Dame Cathryn Elizabeth Nutbrown is a British early childhood education academic and a professor at the University of Sheffield. She was the key contributor to a report which suggested that the enforcement of qualifications for vocational courses in early childhood education were laxer than in animal care. In 2020, the Sutton Trust described it as a "landmark paper" and reported that at least twelve of its nineteen recommendations had not been achieved.

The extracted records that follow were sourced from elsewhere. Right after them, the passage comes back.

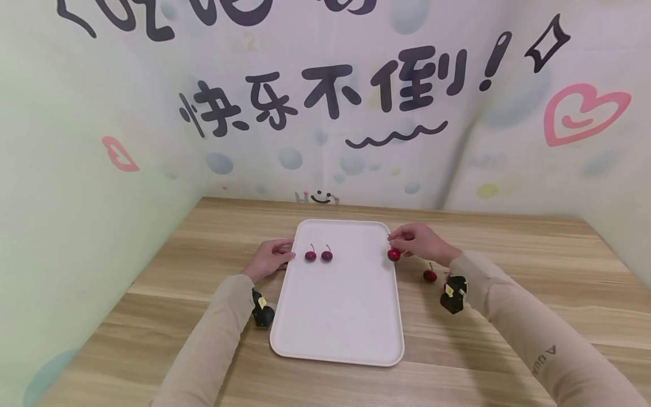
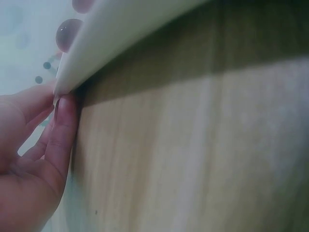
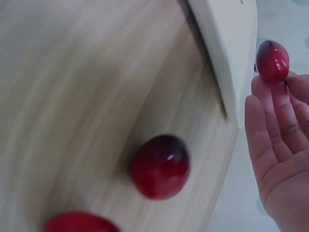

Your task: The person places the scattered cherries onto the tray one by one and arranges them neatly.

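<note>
A white rectangular tray (image 1: 341,305) lies on the wooden table. My left hand (image 1: 269,259) pinches its left edge, thumb at the rim and fingers underneath in the left wrist view. Two dark red cherries (image 1: 327,256) with stems sit side by side in the tray's upper left. Over the right rim, my right hand (image 1: 418,243) pinches a bright red cherry (image 1: 394,255) near its stem; the fruit hangs free of the fingertips. On the table below that hand lies another cherry (image 3: 161,167), with a further cherry (image 3: 81,223) cut off by the right wrist view's lower edge.
The wooden table (image 1: 534,271) extends around the tray. Behind it hangs a printed white backdrop (image 1: 325,164) with dark lettering. A black wrist camera (image 1: 454,295) on the right partly covers one of the table cherries; another wrist camera (image 1: 262,311) sits beside the tray's left edge.
</note>
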A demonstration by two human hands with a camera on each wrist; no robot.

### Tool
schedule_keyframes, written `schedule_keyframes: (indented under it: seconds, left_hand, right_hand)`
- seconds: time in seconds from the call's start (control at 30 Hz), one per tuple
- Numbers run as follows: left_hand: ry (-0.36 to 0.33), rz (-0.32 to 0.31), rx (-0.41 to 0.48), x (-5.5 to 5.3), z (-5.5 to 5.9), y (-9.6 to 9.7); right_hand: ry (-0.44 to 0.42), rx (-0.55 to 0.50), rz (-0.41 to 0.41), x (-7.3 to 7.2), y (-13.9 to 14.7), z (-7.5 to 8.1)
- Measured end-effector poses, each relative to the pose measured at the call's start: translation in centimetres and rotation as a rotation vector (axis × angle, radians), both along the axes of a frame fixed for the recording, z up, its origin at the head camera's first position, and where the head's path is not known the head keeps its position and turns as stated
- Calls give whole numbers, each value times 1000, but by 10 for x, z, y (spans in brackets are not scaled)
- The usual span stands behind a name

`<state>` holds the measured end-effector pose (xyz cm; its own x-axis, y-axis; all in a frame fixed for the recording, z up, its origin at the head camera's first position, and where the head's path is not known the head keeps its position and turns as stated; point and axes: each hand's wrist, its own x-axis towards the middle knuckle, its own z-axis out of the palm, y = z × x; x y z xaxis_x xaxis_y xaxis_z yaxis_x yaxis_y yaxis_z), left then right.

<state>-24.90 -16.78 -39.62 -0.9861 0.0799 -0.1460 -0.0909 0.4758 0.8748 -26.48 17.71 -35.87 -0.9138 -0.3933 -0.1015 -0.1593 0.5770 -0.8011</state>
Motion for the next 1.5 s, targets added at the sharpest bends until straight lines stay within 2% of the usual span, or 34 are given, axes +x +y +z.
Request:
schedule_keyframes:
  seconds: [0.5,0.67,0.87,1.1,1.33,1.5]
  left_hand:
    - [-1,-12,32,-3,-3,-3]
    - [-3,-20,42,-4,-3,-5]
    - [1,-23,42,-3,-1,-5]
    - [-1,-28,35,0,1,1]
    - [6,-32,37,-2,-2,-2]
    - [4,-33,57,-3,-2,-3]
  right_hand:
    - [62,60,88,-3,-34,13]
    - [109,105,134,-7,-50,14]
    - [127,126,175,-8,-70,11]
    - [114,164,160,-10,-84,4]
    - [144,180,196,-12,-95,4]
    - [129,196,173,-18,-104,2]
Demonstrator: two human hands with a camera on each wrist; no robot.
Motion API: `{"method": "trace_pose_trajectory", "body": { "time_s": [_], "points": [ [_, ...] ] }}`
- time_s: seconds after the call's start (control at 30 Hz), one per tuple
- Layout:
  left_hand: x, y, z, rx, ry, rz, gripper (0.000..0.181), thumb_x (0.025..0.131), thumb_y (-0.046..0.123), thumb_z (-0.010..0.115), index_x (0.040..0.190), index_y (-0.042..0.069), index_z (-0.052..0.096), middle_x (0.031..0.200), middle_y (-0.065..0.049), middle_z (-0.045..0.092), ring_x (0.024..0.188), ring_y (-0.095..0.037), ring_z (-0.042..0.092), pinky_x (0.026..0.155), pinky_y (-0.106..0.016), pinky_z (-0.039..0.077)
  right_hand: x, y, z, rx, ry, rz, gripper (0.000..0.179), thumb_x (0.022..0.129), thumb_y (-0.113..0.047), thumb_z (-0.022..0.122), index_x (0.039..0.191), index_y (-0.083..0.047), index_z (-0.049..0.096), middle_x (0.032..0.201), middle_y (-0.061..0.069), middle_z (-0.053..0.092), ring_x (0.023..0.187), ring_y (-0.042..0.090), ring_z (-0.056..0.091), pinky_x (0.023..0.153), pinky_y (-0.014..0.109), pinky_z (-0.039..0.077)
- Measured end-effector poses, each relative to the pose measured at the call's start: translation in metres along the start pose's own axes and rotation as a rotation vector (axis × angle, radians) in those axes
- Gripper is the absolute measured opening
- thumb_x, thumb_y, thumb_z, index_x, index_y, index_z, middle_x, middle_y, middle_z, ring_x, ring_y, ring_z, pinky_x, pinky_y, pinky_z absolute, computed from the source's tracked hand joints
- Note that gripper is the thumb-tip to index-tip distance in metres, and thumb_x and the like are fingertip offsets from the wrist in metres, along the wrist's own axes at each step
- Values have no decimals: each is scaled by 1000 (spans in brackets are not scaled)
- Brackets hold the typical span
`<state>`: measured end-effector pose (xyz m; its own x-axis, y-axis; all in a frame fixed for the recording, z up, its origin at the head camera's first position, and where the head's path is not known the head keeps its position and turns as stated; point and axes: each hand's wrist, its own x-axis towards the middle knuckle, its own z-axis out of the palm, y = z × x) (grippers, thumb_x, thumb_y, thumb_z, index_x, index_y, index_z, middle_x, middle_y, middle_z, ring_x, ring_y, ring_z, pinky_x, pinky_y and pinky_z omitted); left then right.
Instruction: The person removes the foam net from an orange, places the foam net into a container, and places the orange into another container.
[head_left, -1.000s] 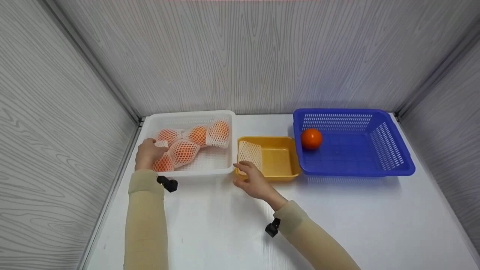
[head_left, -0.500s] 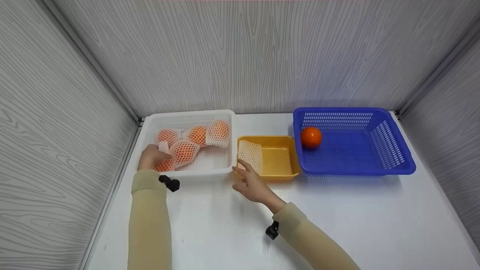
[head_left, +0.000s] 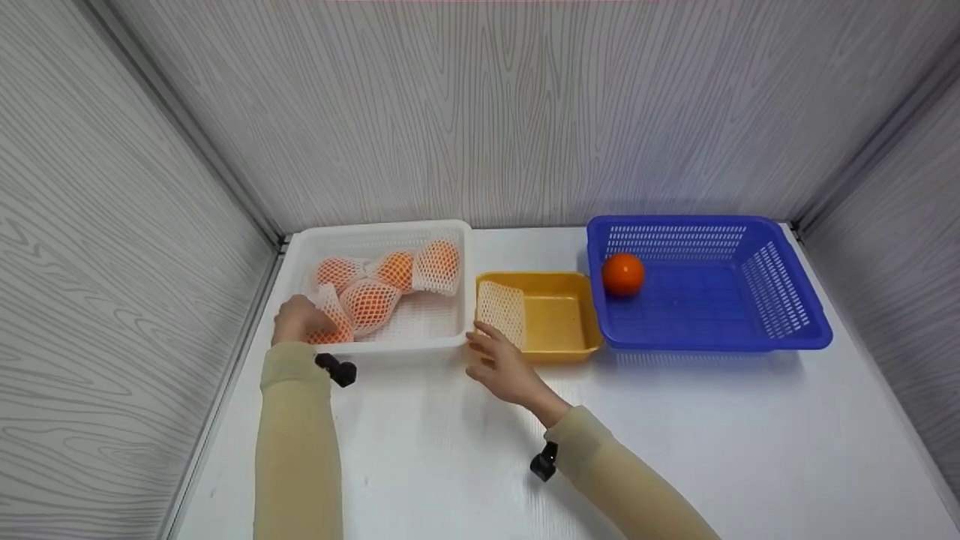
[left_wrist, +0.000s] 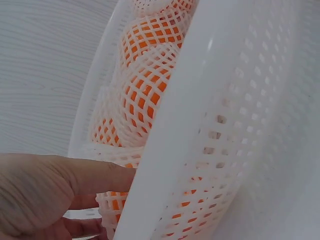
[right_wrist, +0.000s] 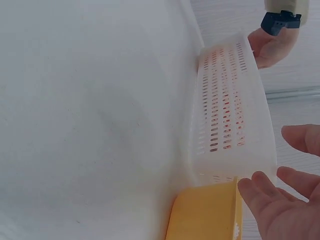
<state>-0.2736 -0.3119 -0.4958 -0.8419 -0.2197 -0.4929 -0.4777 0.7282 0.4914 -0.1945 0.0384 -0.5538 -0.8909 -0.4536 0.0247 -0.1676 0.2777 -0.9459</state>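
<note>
Presently, at the left of the head view, the left hand (head_left: 298, 319) is lowered over the near left corner of the white basket (head_left: 405, 346); its fingers are set against a net-wrapped orange fruit (head_left: 343, 328), which is lodged in that corner; in the left wrist view one straight finger is laid beside the netting, while the fingertips are partly covered by the rim, so whether the fruit is pinched by this grip cannot be told.

Four other wrapped fruits (head_left: 373, 304) are grouped in the same basket, farther up and to the right; each is enclosed in white mesh, through which orange skin is seen.

Near the centre of the frame, the right hand (head_left: 506, 369) is held at the near edge of the yellow tray (head_left: 555, 322), close to the right corner of the white basket; its grip is spread, with thumb and fingers apart and nothing held between them; whether the rims are touched by the fingertips cannot be told.

A flat white mesh sleeve (head_left: 501, 311) is laid along the left side of the yellow tray; at the right of the frame, an unwrapped orange fruit (head_left: 623, 274) is placed against the left wall of the blue basket (head_left: 690, 315); all three containers are carried in a row by the white worktop (head_left: 420, 450), which is backed by a pale wood-grained panel (head_left: 480, 112); a small black device (head_left: 337, 370) is worn at the left wrist, and another (head_left: 544, 461) at the right.
</note>
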Motion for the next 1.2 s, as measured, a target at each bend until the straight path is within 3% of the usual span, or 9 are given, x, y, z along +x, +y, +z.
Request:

Nutbrown was appointed a Dame Commander of the Order of the British Empire in the 2023 New Year Honours for services to early childhood education.

==Career==

I want to thank colleagues for their involvement and sustained collaboration over several decades. Working with so many committed professionals around the country who work with families to enhance their young children's early learning is a great privilege.
— Nutbrown, discussing the investiture of her damehood with Nursery World.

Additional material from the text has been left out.